## Action item
Give back the full listing exactly, setting the pictures aside.

## Source data
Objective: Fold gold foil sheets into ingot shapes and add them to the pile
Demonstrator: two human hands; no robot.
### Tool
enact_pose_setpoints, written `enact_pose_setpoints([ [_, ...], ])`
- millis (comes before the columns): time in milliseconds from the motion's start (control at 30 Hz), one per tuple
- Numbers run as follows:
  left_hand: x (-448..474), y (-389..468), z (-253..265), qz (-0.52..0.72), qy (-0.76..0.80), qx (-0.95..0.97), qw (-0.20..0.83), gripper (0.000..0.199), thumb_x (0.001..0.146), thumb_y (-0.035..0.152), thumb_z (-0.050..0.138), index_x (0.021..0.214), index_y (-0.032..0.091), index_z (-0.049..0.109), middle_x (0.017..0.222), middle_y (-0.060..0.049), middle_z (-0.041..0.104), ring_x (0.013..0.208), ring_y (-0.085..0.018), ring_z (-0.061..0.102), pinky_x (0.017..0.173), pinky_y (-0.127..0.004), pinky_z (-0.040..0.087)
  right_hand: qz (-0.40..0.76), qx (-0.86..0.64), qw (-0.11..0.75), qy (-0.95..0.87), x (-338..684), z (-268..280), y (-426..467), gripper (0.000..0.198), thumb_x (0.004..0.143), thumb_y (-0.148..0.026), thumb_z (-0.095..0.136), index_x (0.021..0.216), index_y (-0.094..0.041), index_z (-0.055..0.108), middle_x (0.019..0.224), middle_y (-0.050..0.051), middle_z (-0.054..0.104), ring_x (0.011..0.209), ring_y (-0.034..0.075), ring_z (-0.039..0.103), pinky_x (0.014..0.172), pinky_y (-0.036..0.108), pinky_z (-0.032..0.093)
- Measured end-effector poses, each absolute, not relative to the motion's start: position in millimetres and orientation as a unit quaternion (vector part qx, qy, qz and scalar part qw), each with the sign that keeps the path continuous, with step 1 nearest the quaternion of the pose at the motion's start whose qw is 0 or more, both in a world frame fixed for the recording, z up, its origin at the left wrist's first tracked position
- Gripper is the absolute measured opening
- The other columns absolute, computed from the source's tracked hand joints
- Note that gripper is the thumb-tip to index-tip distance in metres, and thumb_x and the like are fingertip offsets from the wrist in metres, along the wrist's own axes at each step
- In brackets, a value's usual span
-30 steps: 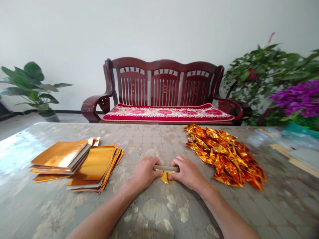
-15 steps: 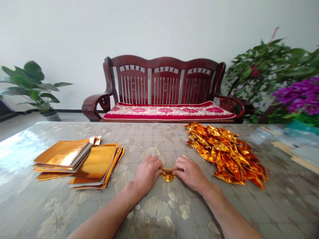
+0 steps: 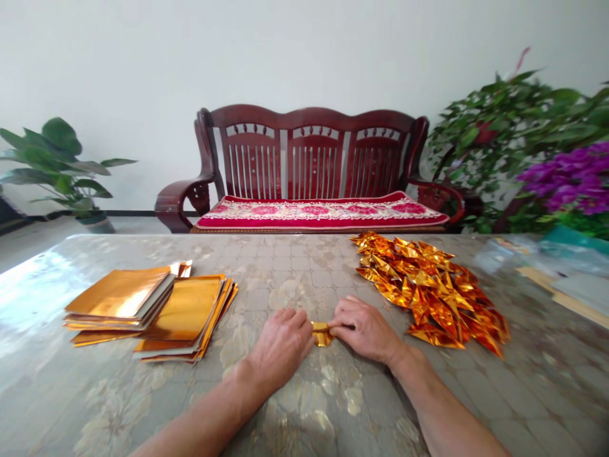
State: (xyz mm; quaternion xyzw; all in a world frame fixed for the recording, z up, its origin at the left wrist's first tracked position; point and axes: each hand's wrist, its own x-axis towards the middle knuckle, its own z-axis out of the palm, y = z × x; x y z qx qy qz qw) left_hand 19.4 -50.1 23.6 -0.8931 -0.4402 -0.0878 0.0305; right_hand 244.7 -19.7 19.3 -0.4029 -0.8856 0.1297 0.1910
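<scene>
A small folded piece of gold foil paper (image 3: 322, 334) lies between my two hands, low over the middle of the table. My left hand (image 3: 285, 339) is closed at its left end, the fingertips curled down and partly hidden. My right hand (image 3: 364, 327) pinches its right end between thumb and fingers. To the left, stacks of flat gold foil sheets (image 3: 188, 309) overlap on the table. On the right is a heap of pointed, folded gold foil pieces (image 3: 428, 289).
The table (image 3: 266, 412) has a patterned, shiny cover. Plastic bags (image 3: 507, 254) and flat light-coloured strips (image 3: 561, 295) lie at its right edge. Beyond it stands a dark red wooden bench (image 3: 314, 158) with a red cushion (image 3: 323, 212). Potted plants (image 3: 61, 165) flank it.
My left hand has turned and dropped slightly, its fingers now curling over the foil paper's left end. My right hand keeps its pinch almost in place.
</scene>
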Motion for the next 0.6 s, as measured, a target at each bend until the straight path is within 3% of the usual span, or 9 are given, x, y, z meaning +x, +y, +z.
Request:
enact_pose_setpoints([
  [100, 22.9, -49.2, 23.4, -0.087, -0.463, -0.882, 0.020, 0.030, 0.101, 0.033, 0.045, 0.083, 0.021, 0.065, 0.085, -0.004, 0.064, 0.083, -0.021, 0.059, 0.073, -0.034, 0.041, 0.134, -0.438, 0.207, -0.864, 243.1, 17.8, -19.2, 0.029, 0.095, -0.031, 0.056, 0.071, -0.023, 0.070, 0.076, 0.001, 0.062, 0.082, 0.016, 0.055, 0.074, 0.029, 0.041],
  [167, 25.9, -46.4, 23.1, -0.088, -0.485, -0.870, 0.015, 0.028, 0.099, 0.034, 0.048, 0.082, 0.021, 0.066, 0.084, -0.004, 0.065, 0.082, -0.021, 0.060, 0.072, -0.034, 0.040, 0.133, -0.465, 0.212, -0.849, 240.3, 16.8, -19.2, 0.026, 0.092, -0.028, 0.061, 0.067, -0.022, 0.066, 0.074, 0.000, 0.061, 0.081, 0.016, 0.054, 0.073, 0.028, 0.040],
  [300, 29.2, -40.0, 23.6, -0.108, -0.524, -0.844, -0.021, 0.020, 0.094, 0.035, 0.058, 0.082, 0.021, 0.065, 0.087, -0.002, 0.066, 0.084, -0.021, 0.061, 0.074, -0.033, 0.041, 0.134, -0.500, 0.190, -0.834, 236.2, 18.5, -20.7, 0.011, 0.080, -0.021, 0.072, 0.074, -0.023, 0.064, 0.078, -0.002, 0.062, 0.083, 0.016, 0.054, 0.071, 0.027, 0.037],
  [433, 27.4, -34.6, 23.9, -0.147, -0.543, -0.823, -0.085, 0.012, 0.088, 0.035, 0.066, 0.093, 0.024, 0.066, 0.096, -0.002, 0.067, 0.093, -0.021, 0.061, 0.078, -0.030, 0.042, 0.129, -0.509, 0.167, -0.834, 237.3, 21.1, -22.5, 0.014, 0.080, -0.024, 0.074, 0.076, -0.022, 0.060, 0.081, -0.002, 0.061, 0.083, 0.017, 0.053, 0.069, 0.028, 0.034],
  [500, 26.2, -32.0, 24.3, -0.153, -0.545, -0.817, -0.112, 0.018, 0.086, 0.033, 0.069, 0.101, 0.025, 0.066, 0.099, -0.002, 0.068, 0.095, -0.022, 0.061, 0.078, -0.030, 0.042, 0.131, -0.507, 0.161, -0.837, 238.1, 21.3, -23.0, 0.016, 0.080, -0.025, 0.074, 0.076, -0.022, 0.059, 0.081, -0.002, 0.060, 0.084, 0.017, 0.053, 0.068, 0.027, 0.033],
  [600, 24.8, -29.4, 26.3, -0.133, -0.545, -0.814, -0.149, 0.015, 0.082, 0.033, 0.071, 0.094, 0.024, 0.067, 0.089, -0.001, 0.068, 0.089, -0.022, 0.062, 0.073, -0.029, 0.040, 0.137, -0.502, 0.159, -0.839, 238.2, 21.1, -23.0, 0.019, 0.080, -0.026, 0.075, 0.075, -0.022, 0.058, 0.080, -0.002, 0.059, 0.084, 0.016, 0.052, 0.069, 0.027, 0.033],
])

## Response for this exercise
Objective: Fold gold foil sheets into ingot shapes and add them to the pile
Demonstrator: two human hands; no robot.
### Tool
enact_pose_setpoints, written `enact_pose_setpoints([ [_, ...], ])`
- millis (comes before the columns): time in milliseconds from the motion's start (control at 30 Hz), one per tuple
- Numbers run as follows:
  left_hand: x (-448..474), y (-389..468), z (-253..265), qz (-0.52..0.72), qy (-0.76..0.80), qx (-0.95..0.97), qw (-0.20..0.83), gripper (0.000..0.199), thumb_x (0.001..0.146), thumb_y (-0.035..0.152), thumb_z (-0.050..0.138), index_x (0.021..0.214), index_y (-0.032..0.091), index_z (-0.049..0.109), middle_x (0.017..0.222), middle_y (-0.060..0.049), middle_z (-0.041..0.104), ring_x (0.013..0.208), ring_y (-0.085..0.018), ring_z (-0.061..0.102), pinky_x (0.017..0.173), pinky_y (-0.127..0.004), pinky_z (-0.040..0.087)
  right_hand: qz (-0.40..0.76), qx (-0.86..0.64), qw (-0.11..0.75), qy (-0.95..0.87), x (-338..684), z (-268..280), y (-426..467), gripper (0.000..0.198), thumb_x (0.004..0.143), thumb_y (-0.148..0.026), thumb_z (-0.095..0.136), index_x (0.021..0.216), index_y (-0.094..0.041), index_z (-0.055..0.108), middle_x (0.019..0.224), middle_y (-0.050..0.051), middle_z (-0.054..0.104), ring_x (0.011..0.209), ring_y (-0.034..0.075), ring_z (-0.039..0.103), pinky_x (0.014..0.172), pinky_y (-0.036..0.108), pinky_z (-0.032..0.093)
- Measured end-effector poses, each absolute, not relative to the motion's start: position in millimetres and orientation as a unit quaternion (vector part qx, qy, qz and scalar part qw), each with the sign that keeps the path continuous, with step 1 nearest the quaternion of the pose at the motion's start whose qw is 0 or more, both in a world frame fixed for the recording, z up, its origin at the left wrist's first tracked position
- Gripper is the absolute measured opening
- The other columns absolute, computed from the source's tracked hand joints
- Note that gripper is the thumb-tip to index-tip distance in metres, and thumb_x and the like are fingertip offsets from the wrist in metres, along the wrist's own axes at each step
- In brackets, a value's usual span
-30 steps: 
-15 steps: 
+0 steps: 
State: (xyz mm; quaternion xyzw; all in a world frame fixed for the recording, z up, its origin at the left wrist's first tracked position; point and axes: each hand's wrist, its own x-axis towards the middle knuckle, its own z-axis out of the palm, y = z × x; x y z qx qy qz qw) left_hand 19.4 -50.1 23.6 -0.8931 -0.4402 -0.0878 0.0305; right_hand 244.7 -19.7 19.3 -0.4029 -0.8856 0.1297 0.1910
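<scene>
A small folded piece of gold foil paper (image 3: 322, 334) lies between my two hands, low over the middle of the table. My left hand (image 3: 285, 339) is closed at its left end, the fingertips curled down and partly hidden. My right hand (image 3: 364, 327) pinches its right end between thumb and fingers. To the left, stacks of flat gold foil sheets (image 3: 188, 309) overlap on the table. On the right is a heap of pointed, folded gold foil pieces (image 3: 428, 289).
The table (image 3: 266, 412) has a patterned, shiny cover. Plastic bags (image 3: 507, 254) and flat light-coloured strips (image 3: 561, 295) lie at its right edge. Beyond it stands a dark red wooden bench (image 3: 314, 158) with a red cushion (image 3: 323, 212). Potted plants (image 3: 61, 165) flank it.
My left hand has turned and dropped slightly, its fingers now curling over the foil paper's left end. My right hand keeps its pinch almost in place.
</scene>
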Motion for the next 0.6 s, as measured, a target at each bend until the straight path is within 3% of the usual span, or 9 are given, x, y, z meaning +x, +y, +z.
Request:
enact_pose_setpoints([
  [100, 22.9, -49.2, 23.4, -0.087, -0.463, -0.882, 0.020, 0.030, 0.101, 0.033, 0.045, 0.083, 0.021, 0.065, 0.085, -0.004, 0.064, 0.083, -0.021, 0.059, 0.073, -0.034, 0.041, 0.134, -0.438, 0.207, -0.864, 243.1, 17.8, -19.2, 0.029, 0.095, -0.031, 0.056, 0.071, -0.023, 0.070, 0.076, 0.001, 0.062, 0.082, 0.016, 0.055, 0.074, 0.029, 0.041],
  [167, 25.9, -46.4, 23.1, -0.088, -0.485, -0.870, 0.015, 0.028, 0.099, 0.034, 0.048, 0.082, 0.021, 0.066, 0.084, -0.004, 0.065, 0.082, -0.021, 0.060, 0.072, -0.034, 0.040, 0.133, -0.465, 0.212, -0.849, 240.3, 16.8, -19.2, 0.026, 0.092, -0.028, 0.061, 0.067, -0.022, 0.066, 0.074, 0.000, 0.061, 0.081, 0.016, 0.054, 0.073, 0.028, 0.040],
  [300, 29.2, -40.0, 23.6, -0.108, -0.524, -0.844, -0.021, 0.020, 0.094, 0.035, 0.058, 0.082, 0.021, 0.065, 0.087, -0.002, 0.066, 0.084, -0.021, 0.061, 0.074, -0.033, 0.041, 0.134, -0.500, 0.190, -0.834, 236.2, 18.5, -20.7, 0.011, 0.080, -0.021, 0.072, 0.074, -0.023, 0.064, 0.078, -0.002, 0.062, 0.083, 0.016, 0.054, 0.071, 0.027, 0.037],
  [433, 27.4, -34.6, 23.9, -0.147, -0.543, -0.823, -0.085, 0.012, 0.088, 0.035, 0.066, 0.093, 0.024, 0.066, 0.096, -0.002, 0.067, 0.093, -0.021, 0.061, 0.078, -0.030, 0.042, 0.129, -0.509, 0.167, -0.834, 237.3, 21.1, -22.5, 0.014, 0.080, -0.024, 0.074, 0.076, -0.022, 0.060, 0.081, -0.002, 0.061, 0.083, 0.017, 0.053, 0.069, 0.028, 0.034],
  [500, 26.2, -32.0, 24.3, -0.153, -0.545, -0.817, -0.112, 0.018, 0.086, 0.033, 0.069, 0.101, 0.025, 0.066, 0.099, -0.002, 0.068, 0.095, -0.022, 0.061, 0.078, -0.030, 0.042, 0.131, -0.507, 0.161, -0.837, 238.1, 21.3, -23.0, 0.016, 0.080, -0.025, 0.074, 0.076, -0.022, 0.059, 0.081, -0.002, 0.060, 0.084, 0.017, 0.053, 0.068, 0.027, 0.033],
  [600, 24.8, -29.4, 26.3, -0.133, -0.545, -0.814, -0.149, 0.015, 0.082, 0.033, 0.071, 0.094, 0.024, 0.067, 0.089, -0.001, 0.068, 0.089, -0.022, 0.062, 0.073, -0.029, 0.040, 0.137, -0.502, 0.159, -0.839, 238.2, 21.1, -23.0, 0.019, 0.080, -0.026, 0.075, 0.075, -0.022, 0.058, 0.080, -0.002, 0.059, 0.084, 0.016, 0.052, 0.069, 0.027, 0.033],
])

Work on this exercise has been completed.